И вот теперь к пограничным крепостям стягиваются обозы с продовольствием, а навстречу им шагают длинные колонны самых прозорливых беженцев. По железной дороге катят эшелоны с оружием и боеприпасами. Из-за них задерживаются рейсовые поезда – и уехать из приграничных районов становится тяжело. А потому раскупаются все билеты на пассажирские воздушные корабли и арендуются аэропланы. Кто-то уже зарабатывает на войне – даже ещё не начавшейся – хорошие деньги.
Войска приводят в боевую готовность. Повсеместно идут учения. Вызывают резервистов и абшидированных[2] солдат и унтеров. Отменяются отпуска офицеров. Расконсервируют технику. Скоро в небо поднимется множество воздушных судов, даже устаревших, и спустившихся на землю сразу после войны. Выкатят из депо бронепоезда. Они показали себя не лучшим образом, однако всё равно пойдут в дело. Линкоры, крейсера, миноносцы, корветы — военно-морские суда готовятся оборонять порты и не допускать десантов на побережье.

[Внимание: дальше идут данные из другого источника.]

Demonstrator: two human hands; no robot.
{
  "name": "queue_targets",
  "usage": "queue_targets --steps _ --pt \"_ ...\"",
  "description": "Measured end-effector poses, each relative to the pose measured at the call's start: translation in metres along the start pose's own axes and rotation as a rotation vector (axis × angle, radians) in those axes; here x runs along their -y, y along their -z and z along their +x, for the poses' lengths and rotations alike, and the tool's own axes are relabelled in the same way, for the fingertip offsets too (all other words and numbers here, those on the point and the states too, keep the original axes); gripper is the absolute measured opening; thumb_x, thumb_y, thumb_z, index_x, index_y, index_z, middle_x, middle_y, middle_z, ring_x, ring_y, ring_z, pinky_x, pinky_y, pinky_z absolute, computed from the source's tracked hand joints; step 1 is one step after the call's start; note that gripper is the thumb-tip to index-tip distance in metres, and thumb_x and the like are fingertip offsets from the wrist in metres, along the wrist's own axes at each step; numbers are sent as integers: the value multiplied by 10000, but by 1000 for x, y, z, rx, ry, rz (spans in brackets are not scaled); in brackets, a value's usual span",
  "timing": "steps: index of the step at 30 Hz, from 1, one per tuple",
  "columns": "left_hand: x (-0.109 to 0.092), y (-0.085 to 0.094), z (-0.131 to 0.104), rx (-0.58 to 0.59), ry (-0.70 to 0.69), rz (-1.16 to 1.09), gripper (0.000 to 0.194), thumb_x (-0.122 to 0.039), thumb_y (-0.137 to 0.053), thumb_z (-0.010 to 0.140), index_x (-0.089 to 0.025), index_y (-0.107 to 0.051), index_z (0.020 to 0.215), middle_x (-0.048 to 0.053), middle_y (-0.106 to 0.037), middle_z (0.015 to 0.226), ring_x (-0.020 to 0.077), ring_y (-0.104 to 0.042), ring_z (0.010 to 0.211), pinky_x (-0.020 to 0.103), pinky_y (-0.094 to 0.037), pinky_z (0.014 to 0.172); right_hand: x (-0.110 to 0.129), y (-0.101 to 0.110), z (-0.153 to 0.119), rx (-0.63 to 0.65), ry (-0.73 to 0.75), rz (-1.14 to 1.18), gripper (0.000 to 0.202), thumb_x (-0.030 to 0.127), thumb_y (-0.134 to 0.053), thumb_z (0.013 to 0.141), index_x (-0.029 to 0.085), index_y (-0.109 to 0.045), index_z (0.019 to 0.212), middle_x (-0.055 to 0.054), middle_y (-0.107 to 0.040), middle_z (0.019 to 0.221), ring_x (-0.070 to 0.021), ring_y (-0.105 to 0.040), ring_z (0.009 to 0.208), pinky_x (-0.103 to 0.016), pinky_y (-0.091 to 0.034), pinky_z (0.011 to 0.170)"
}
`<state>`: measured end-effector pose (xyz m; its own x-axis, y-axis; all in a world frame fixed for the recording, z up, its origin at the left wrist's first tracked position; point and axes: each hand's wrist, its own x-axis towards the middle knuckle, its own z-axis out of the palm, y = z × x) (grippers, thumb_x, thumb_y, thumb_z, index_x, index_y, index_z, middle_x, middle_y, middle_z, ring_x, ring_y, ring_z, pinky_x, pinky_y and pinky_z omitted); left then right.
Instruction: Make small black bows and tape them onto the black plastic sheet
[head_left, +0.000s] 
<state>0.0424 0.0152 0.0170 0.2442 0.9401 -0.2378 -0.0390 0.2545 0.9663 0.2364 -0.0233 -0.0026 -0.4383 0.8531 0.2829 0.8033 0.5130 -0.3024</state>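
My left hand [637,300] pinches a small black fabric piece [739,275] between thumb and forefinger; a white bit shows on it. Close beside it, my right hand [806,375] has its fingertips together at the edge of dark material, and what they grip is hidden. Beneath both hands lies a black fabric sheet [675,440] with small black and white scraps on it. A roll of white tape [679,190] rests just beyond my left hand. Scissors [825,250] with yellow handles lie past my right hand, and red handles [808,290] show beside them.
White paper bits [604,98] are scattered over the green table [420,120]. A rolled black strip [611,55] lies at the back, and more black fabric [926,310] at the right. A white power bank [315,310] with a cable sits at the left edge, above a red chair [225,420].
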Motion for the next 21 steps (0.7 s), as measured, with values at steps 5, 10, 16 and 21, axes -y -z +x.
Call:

Маховик войны медленно, но верно раскручивался. И остановить его уже не сможет никто. А запустил его, в том числе и я. От этого было противно.
Я запил эту противную горечь казёнкой. Не помогло. Есть не хотелось вовсе. И я предпочёл ещё одну рюмку.
— Ты хоть знаешь, из-за чего весь сыр-бор поднялся? — поинтересовался Бронд. — Я ведь даже не знаю, что там вёз аэроплан «Турн-и-Таксис».
— Я знаю не больше твоего, — покачал я головой, вяло жуя листик салата. — И мне кажется, что Чёрный Буковски тоже не в курсе. Да и не стремлюсь, Бронд, я знать это. Меньше знаешь – дольше проживёшь.
— Вадхильд всю дорогу с тобой, как говорят, ошивался. Даже ведомым твоим был. А ведь это он был чуть ли не человеком самого Адальгрина.
Я только руками развёл. Что я мог сказать по этому поводу. Мне было только смутно знакомо лицо этого Вадхильда. Кажется, по войне. Но я не был уверен даже в этом.
— Клаус твой – славный парнишка, — неуклюже сменил тему Бронд. Он был тяжеловесным человеком. Во всех смыслах. — Ему стоит остаться у нас. Слишком уж… — он не договорил.
— Опасно ему со мной, — закончил за него я. — Всё верно, не мнись, Бронд. Я сам хотел просить тебя оставить Клауса в Чёртовом жерле.
— Вот и славно, — пробурчал Бронд. Он явно хотел поговорить о чём-то ещё, но вновь не хотел поднимать тему.
Мы старательно обходили один вопрос. Гибель Якоба. Старый почтарь сгинул в грозовом небе. Не нашли ни тела, ни обломков его аэроплана. В отличие от меня, он до самого конца летал своём переделанном в безразгонник «Стриже». Кто-то видел, как его аэроплан попал под огонь зенитной установки блицкриговского крейсера – и разлетелся на куски прямо в воздухе. Но поручиться, конечно же, никто не мог. В небе бывает всякое. А уж неразбериха царит такая, что порой врага от друга не отличишь.